Water-soluble fertilizers are created and ruled by physics and chemistry, and that means no guessing is necessary. We like that, and so should every grower reading this. A gram of calcium nitrate salt in 1 gallon of water delivers 31 ppm of nitrate nitrogen and 45 ppm of calcium, guaranteed! Add another gram and double those numbers. All water-soluble salts have this predictable character, which eliminates all guessing about what the plants are getting. All that is necessary to access these nutrients is a little math.
Designing a nutrient program from these individual salts is a simple matter with the help of any number of available nutrient calculator tools. You can do the math by hand—but don’t. We can recommend HydroBuddy, an open source hydroponic nutrient calculator available online from Dr. Daniel Fernandez, or you can access a copy of Otoké’s spreadsheet-based calculator built from data provided by HydroBuddy at: bit.ly/OtokeNutrientCalculator.
Calculator in hand, all that remains is to choose some target nutrient levels, throw in the right amount of salt and get to mixing. What a plant responds to throughout a plant’s lifetime is pretty well known from mainstream horticulture. NPK targets that we start growers with for veg and transition are 150 ppm N, 50 ppm P, 200 ppm K and 200 ppm Ca. Starting flower formulas are 150 ppm N, 150 ppm P and 450 ppm K. Sulfur is generally not considered in the formulations unless there is none or a whole lot in the final formula. A calculator makes it easy to learn how to assemble the salts into different formulations using the same basic process that fertilizer manufacturers follow.

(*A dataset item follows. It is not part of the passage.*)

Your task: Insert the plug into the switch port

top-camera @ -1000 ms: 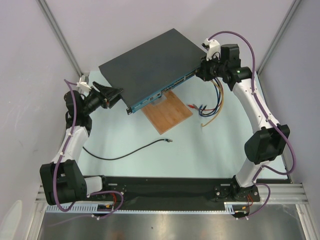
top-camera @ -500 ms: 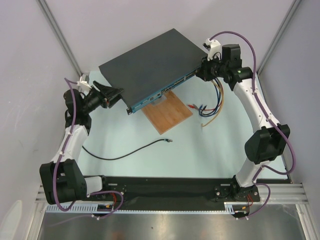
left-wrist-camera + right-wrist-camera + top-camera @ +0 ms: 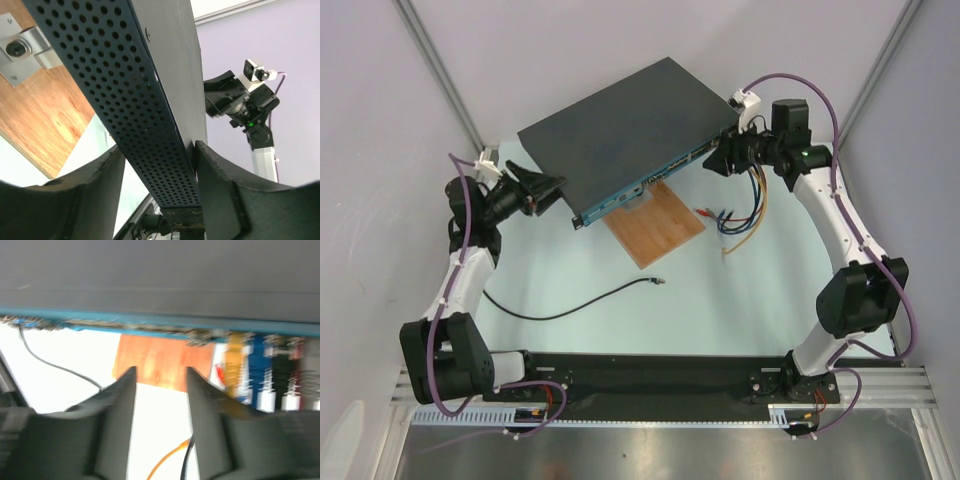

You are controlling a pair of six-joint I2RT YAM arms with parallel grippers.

You don’t need to become a nutrient guru, but with this system, you can.
Just Water Evenly
“Just water evenly” is what we have heard given for instruction to the newbie in the grow. How hard can it be? The answer is it can be darn hard, and hydroponics offers much better control over nutrient delivery than a rookie on an iPhone.
Hand fertilization is one of the biggest sources for errors and variations in cultivation. Adding a fertigation delivery system is a key tool for producing consistent results. Delivery of nutrient solutions is not a high-tech problem, but technology and a little math can further simplify a grower’s life, as well as give them more flexibility. This is the one bit of automation every grower should have. Systems are scalable from hobby to field, so there is little excuse for watering or nutrient delivery problems.

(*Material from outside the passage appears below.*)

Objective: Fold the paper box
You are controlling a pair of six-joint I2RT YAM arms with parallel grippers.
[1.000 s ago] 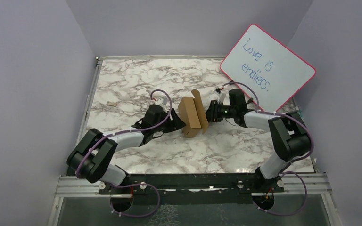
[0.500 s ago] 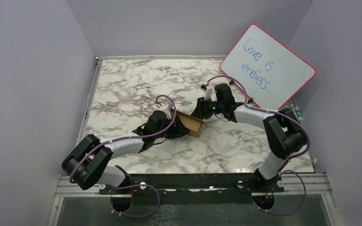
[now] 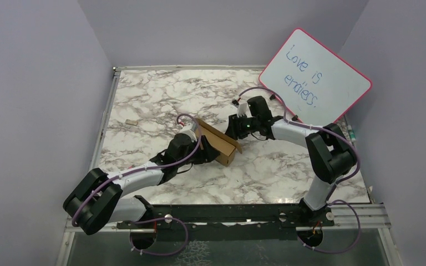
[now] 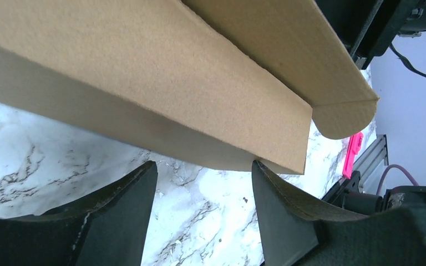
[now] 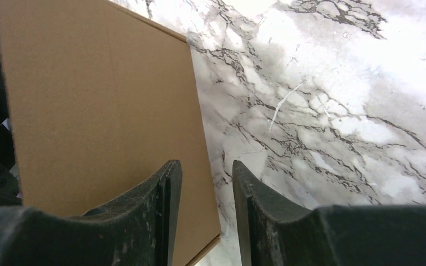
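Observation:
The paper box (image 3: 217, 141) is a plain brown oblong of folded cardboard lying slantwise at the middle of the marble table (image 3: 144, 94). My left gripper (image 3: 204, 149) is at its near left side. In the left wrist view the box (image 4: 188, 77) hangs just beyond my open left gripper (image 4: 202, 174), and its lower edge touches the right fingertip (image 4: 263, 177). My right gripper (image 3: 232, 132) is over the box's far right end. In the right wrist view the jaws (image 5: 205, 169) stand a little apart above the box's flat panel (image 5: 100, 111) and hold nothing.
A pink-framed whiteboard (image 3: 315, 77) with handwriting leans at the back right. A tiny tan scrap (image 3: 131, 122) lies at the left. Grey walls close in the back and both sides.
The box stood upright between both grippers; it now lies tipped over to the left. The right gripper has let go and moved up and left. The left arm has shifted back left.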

Simple fertigation systems draw from tanks filled with dilute nutrient solutions ready for application. If there are different nutrient recipes, there must be different tanks. Just like pre-mixed A/B products, A/B systems use less floor space by mixing salts together at 100 to 200 times the dilute concentration and using injectors to mix the concentrated nutrients with the appropriate amount of source water to give the desired dilute concentrations of nutrients at the drip emitter.
Still, a grower needs separate A/B tank sets for each recipe. The most compact system is a single salt dosing system where concentrated solutions of individual salts are re-injected into the supply water at a rate calculated to deliver the exact nutrient profile. What sells growers on one single salt dosing is that any fertilizer recipe can be delivered to the plants whether they are in veg or flower. For growers who want to use different recipes for different strains, single salt dosing is the solution.
With controller and injector technology, implementation is quite simple.